Exercise instructions: Using the records below, transcribe word for word the stretch from the line that contains "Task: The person" through the line that contains "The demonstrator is", both end lines included, and nothing else.

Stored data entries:
%%
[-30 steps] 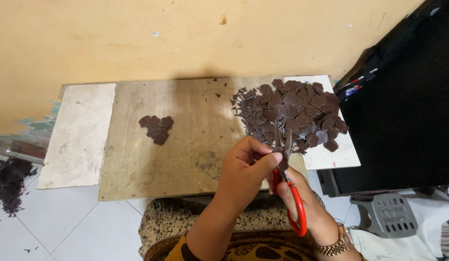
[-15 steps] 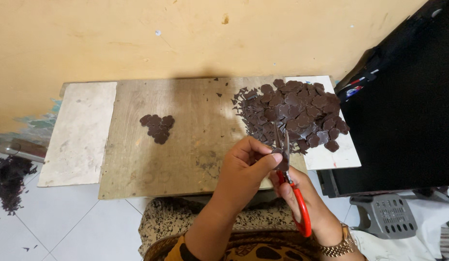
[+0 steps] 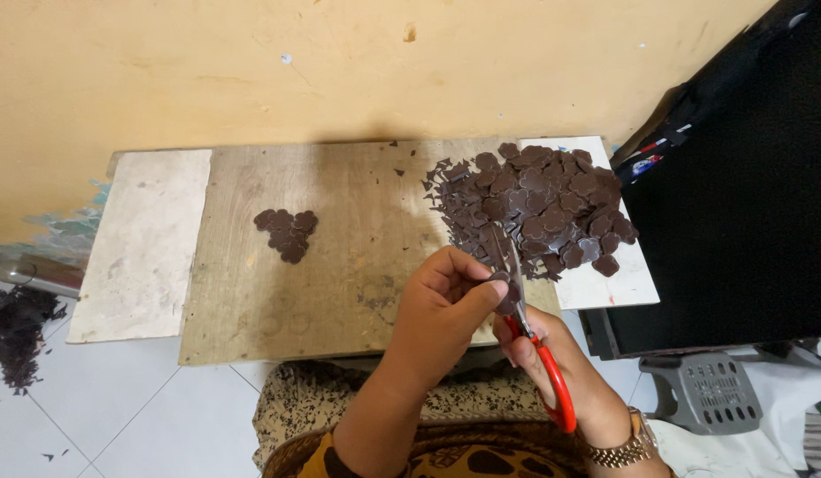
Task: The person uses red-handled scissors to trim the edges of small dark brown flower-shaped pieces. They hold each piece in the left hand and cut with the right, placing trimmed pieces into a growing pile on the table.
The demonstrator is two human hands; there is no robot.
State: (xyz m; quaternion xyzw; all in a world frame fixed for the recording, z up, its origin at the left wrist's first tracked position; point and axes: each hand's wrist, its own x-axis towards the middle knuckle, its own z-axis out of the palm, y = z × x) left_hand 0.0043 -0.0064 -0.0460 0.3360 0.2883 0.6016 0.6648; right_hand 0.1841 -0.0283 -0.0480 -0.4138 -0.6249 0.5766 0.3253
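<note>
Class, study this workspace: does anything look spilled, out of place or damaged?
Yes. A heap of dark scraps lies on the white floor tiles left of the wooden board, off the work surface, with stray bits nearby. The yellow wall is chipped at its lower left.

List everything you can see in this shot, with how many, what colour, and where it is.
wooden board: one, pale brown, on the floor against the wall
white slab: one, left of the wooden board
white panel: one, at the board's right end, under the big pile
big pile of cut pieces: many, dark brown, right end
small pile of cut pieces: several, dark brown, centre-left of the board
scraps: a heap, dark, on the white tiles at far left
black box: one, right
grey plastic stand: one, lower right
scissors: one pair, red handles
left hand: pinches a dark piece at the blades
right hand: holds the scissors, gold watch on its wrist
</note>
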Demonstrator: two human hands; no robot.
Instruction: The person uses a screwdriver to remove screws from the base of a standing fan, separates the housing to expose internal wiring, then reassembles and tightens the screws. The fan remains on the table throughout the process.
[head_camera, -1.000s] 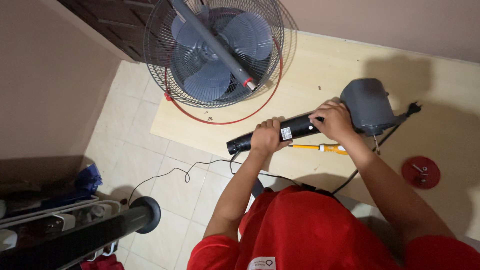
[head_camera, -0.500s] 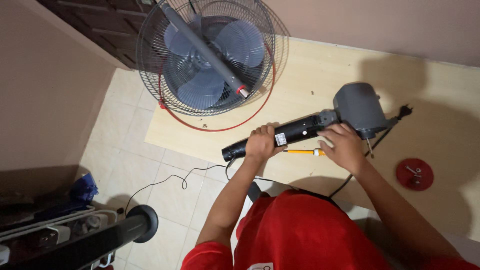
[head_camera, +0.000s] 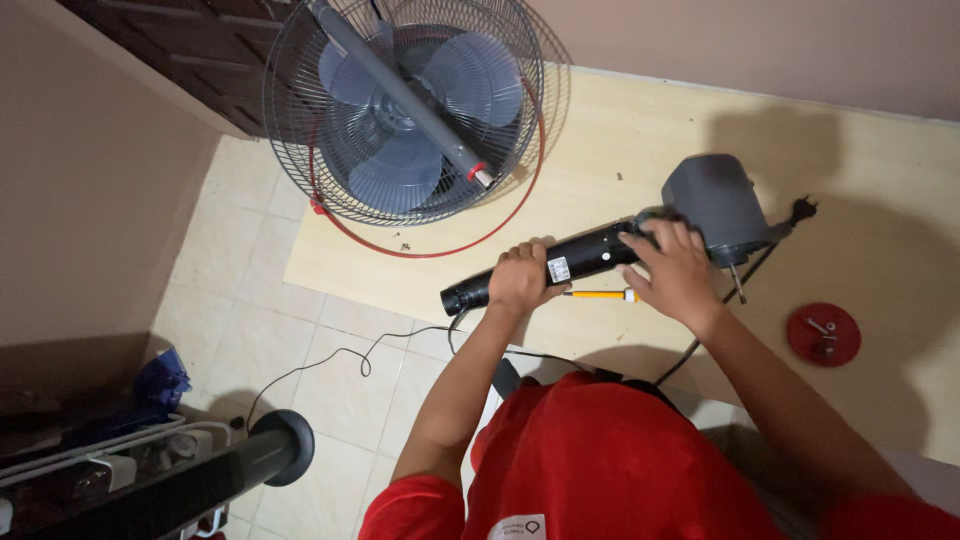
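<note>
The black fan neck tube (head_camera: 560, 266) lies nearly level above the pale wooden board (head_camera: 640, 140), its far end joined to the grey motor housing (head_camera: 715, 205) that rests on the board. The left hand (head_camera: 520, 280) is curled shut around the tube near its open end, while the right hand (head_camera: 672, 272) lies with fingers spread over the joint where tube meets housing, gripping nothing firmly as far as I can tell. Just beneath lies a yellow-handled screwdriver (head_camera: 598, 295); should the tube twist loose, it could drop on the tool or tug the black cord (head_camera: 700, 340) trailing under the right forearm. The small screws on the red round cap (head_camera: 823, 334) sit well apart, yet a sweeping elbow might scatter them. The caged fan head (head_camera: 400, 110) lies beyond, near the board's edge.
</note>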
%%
Exercise result:
Task: The person uses red-handled scissors to trim the edges of small dark brown flower-shaped pieces. They hold each piece in the left hand and cut with the right, placing trimmed pieces into a growing pile on the table.
The demonstrator is two human hands; there is no robot.

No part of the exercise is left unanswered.